目的と手段の交差の終着点ーネパールから


地球だより

 先日、ネパール人の友人から連絡先を聞いたのか、沖縄在住のネパール人女性から連絡があった。その女性が言うには、留学ビザで日本に滞在していたが、留学ビザの延長ができなかったので、他のビザへの切り替えをしたいが、どのような方法があるかという。

 コロナ事態による帰国待機は、半年のビザ延長が認められるはずが、彼女の場合、3カ月しか認められていなかった。彼女は多くの時間を労働に費やしており、前回までに2度の就労時間の超過があって留学ビザ延長が認められなかったのだ。

 本来、学習が目的の留学ビザであるが、日本で就労できるということで、ブローカーに多額の金銭を払って日本に来ているというネパール人も多い。借金を払うためには、規定の労働時間を超過してでも働いてしまう。
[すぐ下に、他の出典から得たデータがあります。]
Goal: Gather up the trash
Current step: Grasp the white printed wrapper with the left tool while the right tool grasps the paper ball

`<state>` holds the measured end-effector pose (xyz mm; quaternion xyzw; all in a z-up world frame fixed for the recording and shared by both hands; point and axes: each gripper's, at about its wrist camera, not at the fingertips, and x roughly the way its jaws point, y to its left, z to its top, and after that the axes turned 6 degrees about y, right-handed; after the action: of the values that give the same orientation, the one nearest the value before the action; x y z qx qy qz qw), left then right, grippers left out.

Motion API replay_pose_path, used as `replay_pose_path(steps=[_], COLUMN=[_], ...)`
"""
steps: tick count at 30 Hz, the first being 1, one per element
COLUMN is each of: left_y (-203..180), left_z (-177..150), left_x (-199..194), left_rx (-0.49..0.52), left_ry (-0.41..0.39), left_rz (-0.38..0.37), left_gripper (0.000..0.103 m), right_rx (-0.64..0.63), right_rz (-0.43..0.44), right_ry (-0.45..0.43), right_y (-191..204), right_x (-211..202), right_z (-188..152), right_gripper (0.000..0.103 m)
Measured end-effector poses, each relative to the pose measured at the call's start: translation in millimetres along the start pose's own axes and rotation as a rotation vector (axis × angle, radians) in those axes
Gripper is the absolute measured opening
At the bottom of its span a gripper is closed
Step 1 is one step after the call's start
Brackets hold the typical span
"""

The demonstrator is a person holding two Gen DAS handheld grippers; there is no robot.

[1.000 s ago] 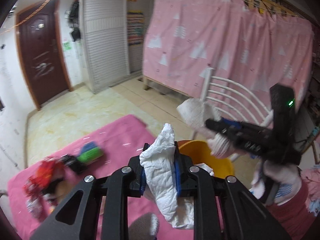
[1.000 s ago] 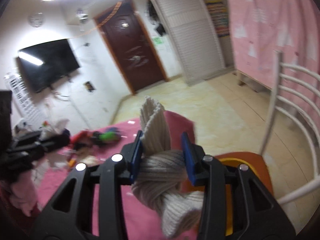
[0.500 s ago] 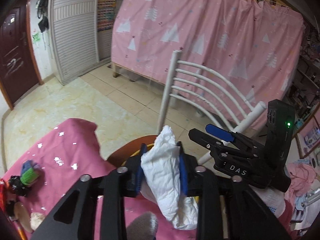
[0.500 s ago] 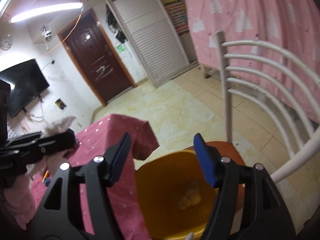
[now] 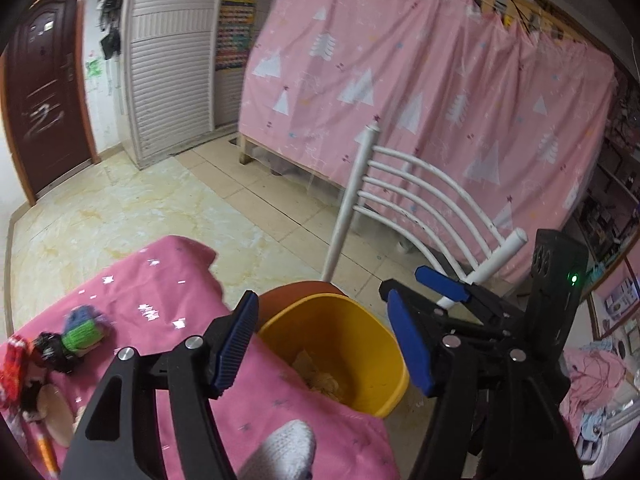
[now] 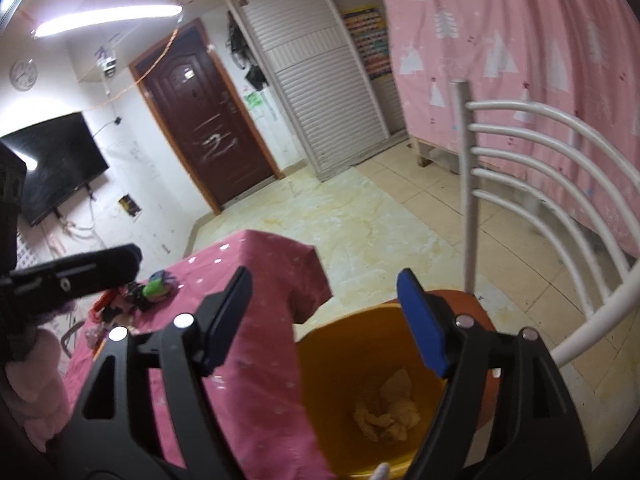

このため、今後のビザの延長はできなくなり、帰国せざるを得ない状態になったわけである。

 ちなみに、昨年から新たな就労ビザとして特定技能ビザが加わったので、就労目的で日本を目指すネパール人はこちらのビザ取得をしていれば、このような事態も、もう少し防げるのではないだろうかと思う。

 だが、新しいビザ制度があることも、まだまだ一般のネパール人には伝わっておらず、既得権者が情報弱者を食い物にしている側面も依然としてあるのではないかと考えさせられる。